May 23, 2012 08:22 pm | Updated July 11, 2016 08:08 pm IST - Madurai:

Musical prodigy: R.G.A. Sivarama Ganesan. Photo: S. James

Musical prodigy: R.G.A. Sivarama Ganesan. Photo: S. James

R.G.A. Sivarama Ganesan is rather reserved and reticent. At 12, he surprises you with his calm and maturity. After much prodding, he breaks into a coy smile to say, “I speak only with my thavil.”

His eyes constantly follow the fingers of percussionists, wherever he finds them. Ganesan grew up being part and parcel of a music parampara. His grandfather R. Govindaraj and father R.G. Aladi Aruna are thavil artistes and his mother Krishnaveni plays the nadaswaram. Used in temple, folk and Carnatic music, thavil is a barrel-shaped drum from South India always accompanying the nadaswaram.

Ganesan's profile highlights his every performance as a “different dream”. For someone who gave an hour's arangetram at the age of three in front of an audience of 500, who accompanied his mother from 10 p.m. to 5 a.m. at a temple function in Thiruvananthapuram when he was just four, who at the age of five performed in front of former President Dr. A.P.J. Abdul Kalam in Kanyakumari, it is obviously sheer love and interest, practice and dedication that hold the key to success.

Rigorous training

“We were not well off but as a family we have tried to follow our dreams,” says the young artiste. His father put him into the habit of rigorous training fairly early and before he was six, he had mastered the art and given many confidence performances on stage.

Even today Aladi Aruna spares no pains to initiate his son into the intricacies of the art of playing the thavil. “Ganesan is a far better player than me,” he says with pride. “He picks up fast and is an eager learner. He falls into concert pattern with ease and flair.”

“There is a beautiful combination of melody and rhythm in thavil. The intensive training from childhood has taught me discipline,” says Ganesan, also revealing how much attention he lavishes on the maintenance of the instrument. He instantly takes out the thumb caps, made of hardened glue from refined flour, and wears them carefully on his left hand. In the other hand, he holds a short, thick wooden stick and gives a spontaneous performance.

And then adds, “My father doesn't want me to be identified as a thavil artiste alone. Everyone in my family has an ear for all kinds of music and my affinity too is natural.
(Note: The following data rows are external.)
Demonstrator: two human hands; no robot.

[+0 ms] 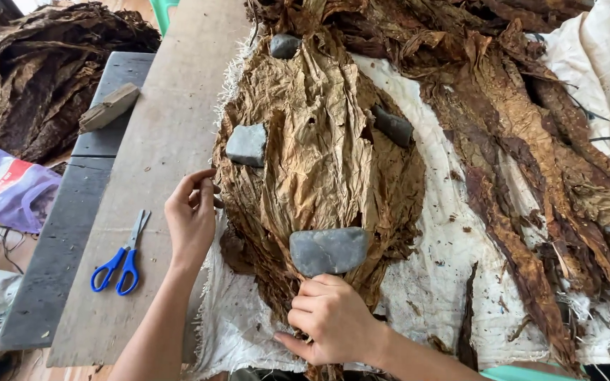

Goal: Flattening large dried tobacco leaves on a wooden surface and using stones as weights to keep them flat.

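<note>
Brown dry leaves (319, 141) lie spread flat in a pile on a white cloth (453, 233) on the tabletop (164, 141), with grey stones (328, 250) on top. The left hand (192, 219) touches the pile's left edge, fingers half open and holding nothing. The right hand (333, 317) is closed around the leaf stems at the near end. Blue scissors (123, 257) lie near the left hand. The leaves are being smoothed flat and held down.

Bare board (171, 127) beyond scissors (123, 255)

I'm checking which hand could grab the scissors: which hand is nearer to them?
The left hand is nearer: the blue-handled scissors lie just to its left on the board. The right hand is further off, across the leaves, below the big grey stone.
</note>
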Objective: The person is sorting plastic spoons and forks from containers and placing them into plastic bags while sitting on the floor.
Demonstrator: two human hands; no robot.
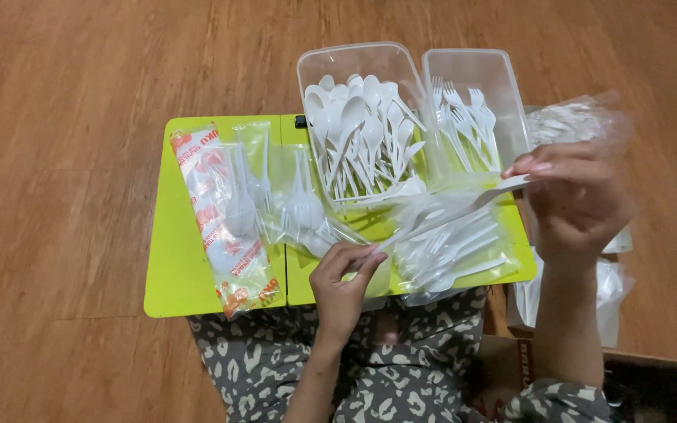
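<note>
My left hand (344,283) pinches the lower end of a thin clear plastic sleeve (440,208) that holds a white plastic spoon and fork. My right hand (576,200) pinches the sleeve's upper end at the right, so it stretches slantwise between both hands over a small lime-green table (168,258). A clear tub of white spoons (362,133) stands at the table's back. Beside it on the right stands a clear tub of white forks (468,110).
Several filled clear sleeves (291,205) lie on the left half of the table, next to a printed red-and-white packet (225,219). More filled sleeves (452,254) are piled at the front right. A clear bag (570,121) sits behind my right hand. Wooden floor surrounds the table.
</note>
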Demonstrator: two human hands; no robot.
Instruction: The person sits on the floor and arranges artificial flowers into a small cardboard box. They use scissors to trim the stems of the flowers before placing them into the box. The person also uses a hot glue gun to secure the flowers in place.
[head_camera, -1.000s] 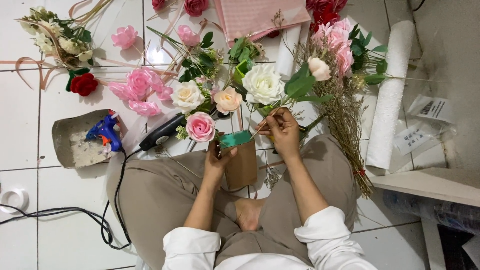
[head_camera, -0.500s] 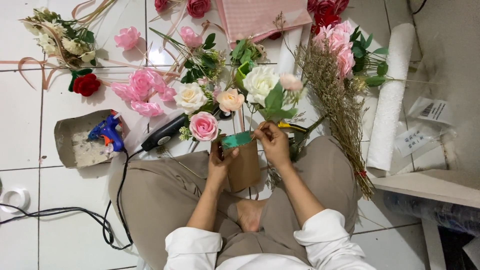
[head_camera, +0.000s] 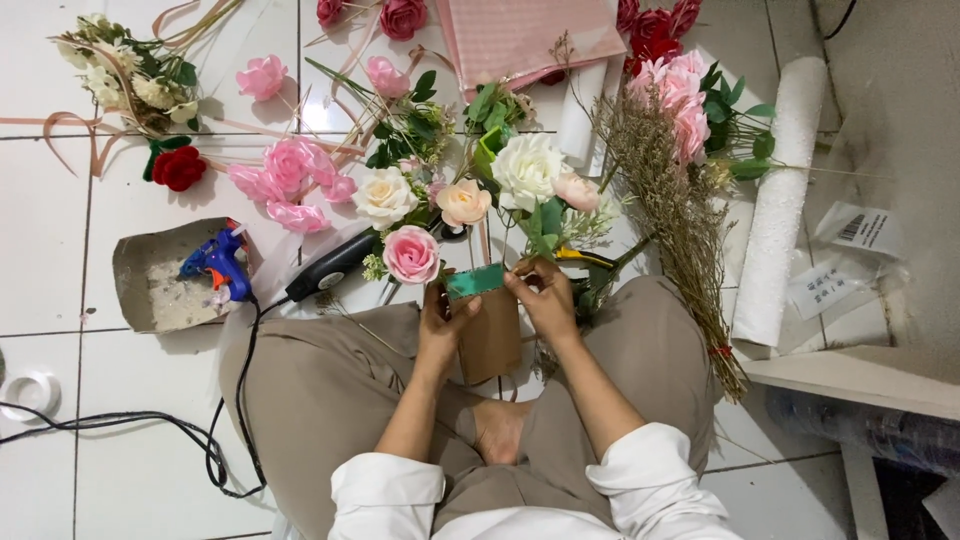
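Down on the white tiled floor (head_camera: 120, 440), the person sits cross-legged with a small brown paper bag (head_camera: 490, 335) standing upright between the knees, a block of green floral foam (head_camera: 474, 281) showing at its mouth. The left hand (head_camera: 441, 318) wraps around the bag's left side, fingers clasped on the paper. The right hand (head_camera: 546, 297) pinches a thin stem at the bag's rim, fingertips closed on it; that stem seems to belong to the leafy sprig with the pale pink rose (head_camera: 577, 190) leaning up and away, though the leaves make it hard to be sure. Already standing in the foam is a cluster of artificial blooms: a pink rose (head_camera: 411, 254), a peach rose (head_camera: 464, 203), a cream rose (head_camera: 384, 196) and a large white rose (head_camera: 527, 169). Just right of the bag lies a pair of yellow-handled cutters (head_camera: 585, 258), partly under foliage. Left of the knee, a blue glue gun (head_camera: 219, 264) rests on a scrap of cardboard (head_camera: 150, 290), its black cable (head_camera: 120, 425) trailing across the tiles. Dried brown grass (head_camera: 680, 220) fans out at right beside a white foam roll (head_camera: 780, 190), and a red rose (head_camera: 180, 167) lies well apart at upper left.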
I can also play the keyboard, saxophone, violin and the tabla.”

For the class VIII boy, one hour's practice daily is a must. “Actually one hour is enough. Thavil requires lot of force and energy and we have to use all the five fingers equally,” adds Ganesan. When his father used to practise at home, Ganesan would sit next to him. One day, he started beating the thavil playfully when he was left alone in the room. His father quietly heard him play the instrument with absolute clarity and no mistakes in the talas. It did not take him long to understand his son's talent and he opened him to the wide vistas of laya.

“A percussion artiste's first and foremost quality is adaptation,” says Aladi Aruna. “The better he adapts the more will be the demand. He sometimes astonishes audiences by weaving patterns of breezy rhythmic variations. He can play 72 traditional ragas, both common and the difficult ones with equal ease. “

His ambition

But young Ganesan nurtures another dream -- to work as a computer engineer in a foreign land, so smitten was he by Paris where he went six years ago as part of a delegation for a series of private and public performances.

Popular for his performances at weddings and upanayanam ceremonies, temple functions and kutcheris, TV programmes and stage performances in other cities, Ganesan often finds it strenuous to juggle academics and art. There have been several occasions when he has had to rush in or out of examination centres for a performance. “He retains his cool and is also confident of what he is playing,” says the father.

With all his confidence on the stage, Ganesan shies away from games and sports and hardly mingles with people. “I am always thinking music and what new can be done in our next performance,” he says.

(Making a difference is a fortnightly column about ordinary people and events that leave an extraordinary impact on us. E-mail to somabasu@thehindu.co.in to tell about someone you know who is making a difference)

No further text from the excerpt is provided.